> WORK ORDER:
Only the lines holding "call" are wanted here; copy each from the listing.

> DATA BELOW:
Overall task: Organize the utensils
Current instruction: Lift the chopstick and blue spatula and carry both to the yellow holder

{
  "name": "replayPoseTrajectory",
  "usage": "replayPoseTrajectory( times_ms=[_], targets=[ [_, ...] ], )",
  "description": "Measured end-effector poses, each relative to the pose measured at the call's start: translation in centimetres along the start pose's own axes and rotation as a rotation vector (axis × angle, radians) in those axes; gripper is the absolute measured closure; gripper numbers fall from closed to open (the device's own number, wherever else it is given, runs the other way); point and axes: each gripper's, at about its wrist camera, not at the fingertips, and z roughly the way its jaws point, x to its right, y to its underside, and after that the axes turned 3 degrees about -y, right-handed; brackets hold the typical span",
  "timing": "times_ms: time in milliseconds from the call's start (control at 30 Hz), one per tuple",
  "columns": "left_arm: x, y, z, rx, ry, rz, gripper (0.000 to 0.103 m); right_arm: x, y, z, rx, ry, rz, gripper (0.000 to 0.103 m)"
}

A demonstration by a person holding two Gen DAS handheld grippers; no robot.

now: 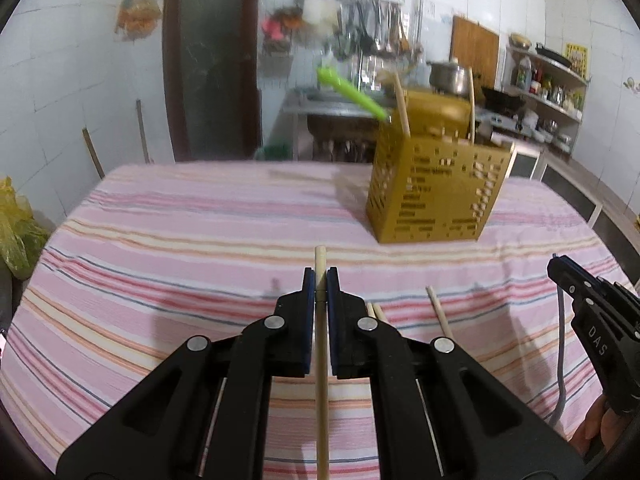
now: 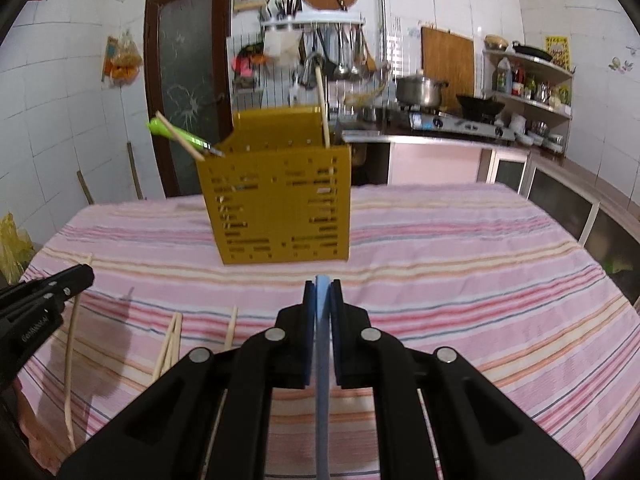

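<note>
A yellow perforated utensil holder (image 1: 436, 192) (image 2: 280, 208) stands on the striped tablecloth, with a green utensil (image 1: 352, 96) (image 2: 180, 134) and wooden chopsticks (image 1: 402, 108) (image 2: 322, 104) sticking out of it. My left gripper (image 1: 320, 280) is shut on a wooden chopstick (image 1: 321, 360) that runs back between its fingers, held above the cloth in front of the holder. My right gripper (image 2: 322, 292) is shut on a light blue utensil handle (image 2: 322, 360), also short of the holder. Loose chopsticks (image 1: 438, 312) (image 2: 170, 340) lie on the cloth between the two grippers.
The table (image 1: 180, 240) (image 2: 480, 260) is covered by a pink striped cloth. Behind it are a sink counter, a stove with a pot (image 2: 420, 90) and shelves along the right wall. A yellow bag (image 1: 16, 232) sits at the left edge. A curved stick (image 2: 70, 360) lies near the left gripper.
</note>
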Motion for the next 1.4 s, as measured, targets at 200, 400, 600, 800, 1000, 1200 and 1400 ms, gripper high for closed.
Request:
replayPoseTrajectory(
  times_ms=[200,400,600,800,1000,1200,1400],
  targets=[
    [-0.9,-0.4,-1.4,0.054,0.004,-0.024,0.098,0.0,-0.2,-1.5,0.081,-0.001,-0.01,0.095],
    [-1.0,-0.6,-2.5,0.104,0.009,-0.03,0.098,0.3,-0.3,-2.7,0.148,0.001,-0.005,0.095],
    [-1.4,-0.7,-3.8,0.152,0.019,-0.039,0.098,0.7,-0.5,-3.5,0.198,-0.003,0.004,0.095],
    [-1.6,-1.0,-5.1,0.186,0.037,-0.054,0.098,0.7,-0.6,-4.3,0.231,-0.005,-0.001,0.095],
    [-1.3,-1.1,-5.9,0.218,0.034,-0.048,0.098,0.9,-0.5,-4.3,0.232,-0.011,0.006,0.095],
    [-1.0,-1.2,-6.7,0.245,0.012,-0.026,0.099,0.9,-0.5,-4.8,0.255,-0.014,0.013,0.095],
    [-0.6,-1.1,-7.2,0.262,0.003,-0.011,0.098,0.5,-0.6,-5.2,0.271,-0.016,-0.003,0.096]
  ],
)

> OUTPUT OF THE TASK:
  "description": "Measured end-effector poses, each relative to the pose measured at the call's start: translation in centimetres along the start pose's own axes and rotation as a rotation vector (axis × angle, radians) in those axes; gripper is the absolute measured closure; gripper numbers fall from closed to open (the device's own number, wherever else it is given, runs the other way); point and axes: each gripper's, at about its wrist camera, not at the fingertips, and z roughly the way its jaws point, x to its right, y to its underside, and after that the axes turned 3 degrees about -y, right-handed; brackets hold the typical span",
  "timing": "times_ms: time in milliseconds from the call's start (control at 30 Hz), one per tuple",

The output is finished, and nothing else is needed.